Until data become available on the relationship between testosterone threshold limits, symptoms and treatment outcomes, any studies reporting the epidemiological indicators of TDS are likely to be flawed, particularly in older men. Perhaps because of this, there are few data on the prevalence of TDS and only one on its incidence. Evidence suggests that the prevalence of classical forms of TDS is around 1 in 200 adult males [28]. This has been calculated from the prevalence of Klinefelter’s syndrome (1.5–2.5 per 1,000 male births [29]), which has been estimated to account for 35–50% of hypogonadal men requiring treatment [28]. No other data exist on the epidemiological factors of classical TDS or on the incidence of its causal factors. The only other study that sheds some light on prevalence in this younger age group was the Baltimore Longitudinal Study of Aging (BLSA). Using a definition of TDS of total testosterone level of <325 ng/dL, the study estimated around 12% of men younger than the age of 50 years were hypogonadal [23]. This figure may overestimate the true prevalence of TDS in clinical practice, where the signs and symptoms of the disorder are used in additional to the measurement of serum testosterone to make a diagnosis, as suggested in recent guidelines [1,2]. Of the 12% of men identified in the BLSA study as having TDS, it is not possible to estimate how many would exhibit no signs and symptoms. However, it is likely that only those with more severe TDS and hence those with more symptomatic disease would be diagnosed and subsequently treated in clinical practice [1,21]. Several studies have assessed the prevalence of TDS in older men. Evidence suggests that prevalence is high and increases with age. The BLSA estimated almost 50% of men in their 80s have TDS. The Massachusetts Male Aging Study used both clinical markers and biochemical markers to define TDS and reported a prevalence of 12% at follow-up and an incidence of 12.3 per personyears [30]. Finally, the Hypogonadism in Males study, using a threshold level of <300 ng/dL, estimated a prevalence of 38.7% in men aged 45 years or older [31]. The wide range in estimates reflects the difficulty in defining TDS in a broad population, the lack of definitive threshold limits and the lack of consensus on the signs and symptoms that are suggestive of TDS rather than those accounted for by comorbid disease.

Economic Impact

Despite the importance of resource in an everincreasing cost-conscious healthcare system and despite the burgeoning interest in the field of TDS [17], no studies have specifically addressed the economic burden TDS poses to society.

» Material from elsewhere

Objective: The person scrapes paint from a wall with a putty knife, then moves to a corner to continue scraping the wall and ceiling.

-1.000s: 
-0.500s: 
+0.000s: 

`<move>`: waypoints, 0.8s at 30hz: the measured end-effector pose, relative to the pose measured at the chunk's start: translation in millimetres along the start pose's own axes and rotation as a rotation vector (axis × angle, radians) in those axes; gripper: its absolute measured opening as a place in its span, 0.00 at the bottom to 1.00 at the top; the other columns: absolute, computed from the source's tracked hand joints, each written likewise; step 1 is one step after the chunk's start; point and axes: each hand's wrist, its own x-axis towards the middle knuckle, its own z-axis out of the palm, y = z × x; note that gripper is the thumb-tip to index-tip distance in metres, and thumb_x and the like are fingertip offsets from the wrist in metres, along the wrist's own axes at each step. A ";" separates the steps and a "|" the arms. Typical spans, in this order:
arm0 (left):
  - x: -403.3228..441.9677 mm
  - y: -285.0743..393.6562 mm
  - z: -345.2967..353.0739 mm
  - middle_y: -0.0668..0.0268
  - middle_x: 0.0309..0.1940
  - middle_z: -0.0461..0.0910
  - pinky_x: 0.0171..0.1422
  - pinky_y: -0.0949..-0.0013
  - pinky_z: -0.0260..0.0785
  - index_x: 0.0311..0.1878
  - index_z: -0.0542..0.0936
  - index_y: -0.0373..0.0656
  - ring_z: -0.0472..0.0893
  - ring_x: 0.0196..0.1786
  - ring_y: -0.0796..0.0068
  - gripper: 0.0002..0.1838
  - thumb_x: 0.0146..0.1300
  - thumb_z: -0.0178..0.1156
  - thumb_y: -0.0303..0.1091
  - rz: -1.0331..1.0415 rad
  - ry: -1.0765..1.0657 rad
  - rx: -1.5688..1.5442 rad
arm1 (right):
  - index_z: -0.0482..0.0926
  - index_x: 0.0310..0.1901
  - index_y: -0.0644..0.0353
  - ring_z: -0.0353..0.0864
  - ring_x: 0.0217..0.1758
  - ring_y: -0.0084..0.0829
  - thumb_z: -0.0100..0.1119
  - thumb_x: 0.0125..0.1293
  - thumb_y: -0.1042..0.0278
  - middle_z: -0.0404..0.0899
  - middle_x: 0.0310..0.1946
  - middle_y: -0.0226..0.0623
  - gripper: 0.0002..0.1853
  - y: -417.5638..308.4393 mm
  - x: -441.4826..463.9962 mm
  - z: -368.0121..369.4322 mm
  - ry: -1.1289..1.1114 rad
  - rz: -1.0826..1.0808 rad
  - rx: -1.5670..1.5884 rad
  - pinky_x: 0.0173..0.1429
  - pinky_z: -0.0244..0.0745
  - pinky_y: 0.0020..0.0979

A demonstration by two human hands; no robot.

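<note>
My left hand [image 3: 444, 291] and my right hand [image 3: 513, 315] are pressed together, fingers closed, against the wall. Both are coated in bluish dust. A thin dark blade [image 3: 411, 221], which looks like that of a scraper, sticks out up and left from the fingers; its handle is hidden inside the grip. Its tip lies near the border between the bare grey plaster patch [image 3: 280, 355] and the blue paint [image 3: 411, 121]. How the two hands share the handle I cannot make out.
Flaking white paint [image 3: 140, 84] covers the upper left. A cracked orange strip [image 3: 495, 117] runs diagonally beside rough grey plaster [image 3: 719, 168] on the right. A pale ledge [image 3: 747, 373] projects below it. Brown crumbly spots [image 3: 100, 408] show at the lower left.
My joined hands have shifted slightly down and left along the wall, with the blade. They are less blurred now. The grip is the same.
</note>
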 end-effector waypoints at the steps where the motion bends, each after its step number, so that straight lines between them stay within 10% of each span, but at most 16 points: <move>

This may, in part, be due to the uncertainty surrounding the impact TDS and subsequent treatment have on those symptoms, which carries economic consequences. TDS can lead to considerable morbidity and recent evidence suggests it may also lead to premature mortality [6]. The consequences that may be important in an economic context include depression, sexual dysfunction, mild cognitive impairment, osteoporosis, cardiovascular disease and, of course, mortality (Table 1). However, most of these implications are not clearly understood and require further evidence not only to define the link between TDS and specific morbidities, but also to ascertain the effectiveness of testosterone treatment on such symptoms. The clinical evidence and potential economic burden for each relevant consequence of TDS are reviewed next.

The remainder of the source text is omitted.